- _Brief_
The answer must consist of each line below that contains the word "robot", copied in full.

^^^^^^^^

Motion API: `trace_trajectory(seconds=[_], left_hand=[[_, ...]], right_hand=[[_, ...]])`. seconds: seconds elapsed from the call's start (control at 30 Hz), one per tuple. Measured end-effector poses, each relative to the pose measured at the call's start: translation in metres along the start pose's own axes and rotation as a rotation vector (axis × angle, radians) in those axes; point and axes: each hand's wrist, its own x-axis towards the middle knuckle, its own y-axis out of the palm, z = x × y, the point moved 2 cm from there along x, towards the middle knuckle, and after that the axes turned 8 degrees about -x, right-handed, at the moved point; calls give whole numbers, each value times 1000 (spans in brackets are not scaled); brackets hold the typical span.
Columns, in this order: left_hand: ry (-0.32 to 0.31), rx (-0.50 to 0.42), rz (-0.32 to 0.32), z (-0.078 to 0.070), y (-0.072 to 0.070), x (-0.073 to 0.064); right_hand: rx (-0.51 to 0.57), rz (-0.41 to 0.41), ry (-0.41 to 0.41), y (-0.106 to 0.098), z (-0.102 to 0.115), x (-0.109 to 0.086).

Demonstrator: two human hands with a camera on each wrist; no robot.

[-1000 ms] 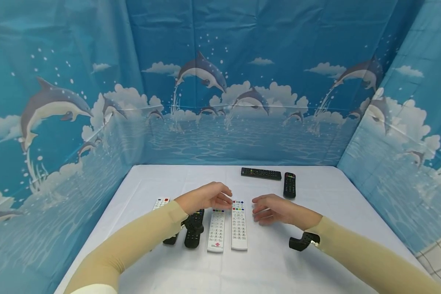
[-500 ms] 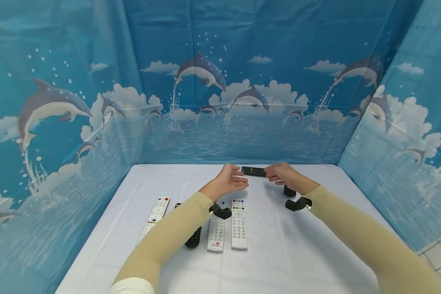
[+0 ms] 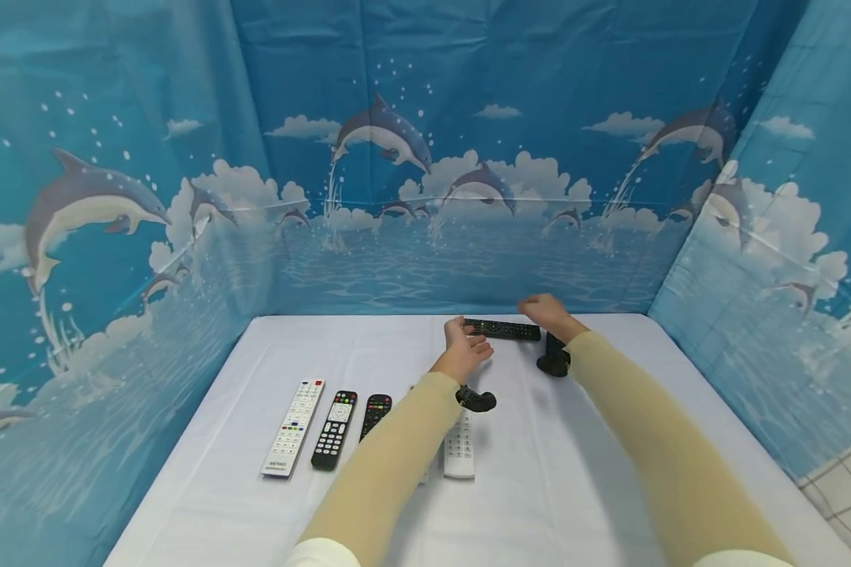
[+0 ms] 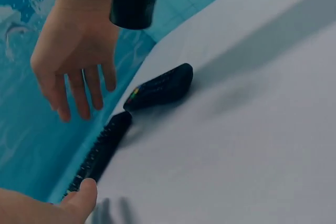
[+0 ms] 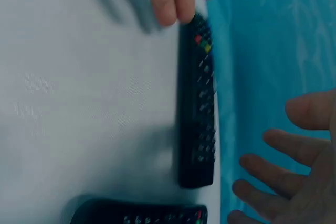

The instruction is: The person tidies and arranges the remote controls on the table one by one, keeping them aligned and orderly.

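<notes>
A long black remote control [image 3: 510,330] lies crosswise near the table's back edge. My left hand [image 3: 464,350] is at its left end, fingers apart and fingertips overlapping that end; in the left wrist view the thumb [image 4: 84,195] shows right beside it. Above the remote's right end is my right hand [image 3: 548,313], its spread fingers [image 5: 273,177] clear of the remote in the right wrist view. A shorter black remote [image 4: 160,87] lies next to the long one's right end, partly hidden in the head view by the right wrist's camera.
Towards the front left lie a white remote [image 3: 294,429], a black remote [image 3: 335,429], and another black remote [image 3: 376,411] partly under my left sleeve. A white remote [image 3: 459,453] lies right of that sleeve. Dolphin-print curtain [image 3: 397,260] encloses the white table [image 3: 539,472].
Both hands have gone from over the front remotes to the back of the table. The right hand passed the long remote's right end and rose slightly; the remotes stayed in place.
</notes>
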Motion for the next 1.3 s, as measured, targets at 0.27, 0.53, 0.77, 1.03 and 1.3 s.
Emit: trace_trajectory(seconds=[0.27,0.53,0.77,1.03,1.3], left_hand=[[0,-68,0,19,-8,6],[22,-58,-19,23,-10,11],[37,8,-47,25,-9,14],[50,207,-21,29,-8,17],[45,342,-23,31,-9,21]], right_hand=[[-173,21,-25,10,-16,4],[-171,63,-70,11,-20,-4],[-197,72,-81,11,-19,-3],[-211,130,-63,18,-20,7],[-162,172,-71,26,-7,3]])
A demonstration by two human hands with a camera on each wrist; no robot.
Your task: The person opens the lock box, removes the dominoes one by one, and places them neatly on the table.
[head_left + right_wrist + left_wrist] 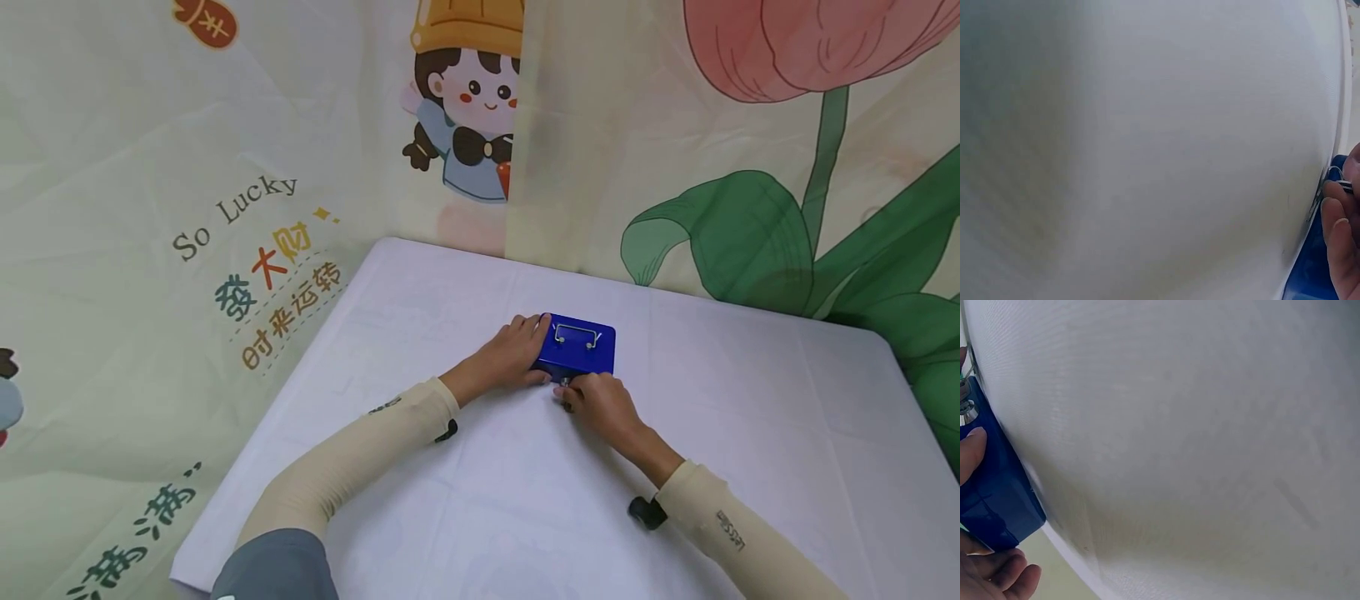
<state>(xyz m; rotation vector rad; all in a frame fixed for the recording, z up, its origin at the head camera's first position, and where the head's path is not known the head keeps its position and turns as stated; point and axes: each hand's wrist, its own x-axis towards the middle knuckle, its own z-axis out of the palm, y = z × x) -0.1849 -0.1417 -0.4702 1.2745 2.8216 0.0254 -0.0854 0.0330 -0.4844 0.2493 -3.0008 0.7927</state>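
Box, blue, w/ wire handle on top, is set on white-covered table, beyond ctr. toward far edge. Its L side is gripped by L hand (thumb laid on front face, nr. metal lock). Small metal piece w/ thin ring is pinched by R hand at box front; piece is partly hidden by fingers.

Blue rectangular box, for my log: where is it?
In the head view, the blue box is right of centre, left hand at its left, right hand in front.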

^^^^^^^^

- _Written answer_
Demonstrator: two human hands with a camera on each wrist; no robot.
A demonstration by two human hands with a camera on each wrist; no robot.

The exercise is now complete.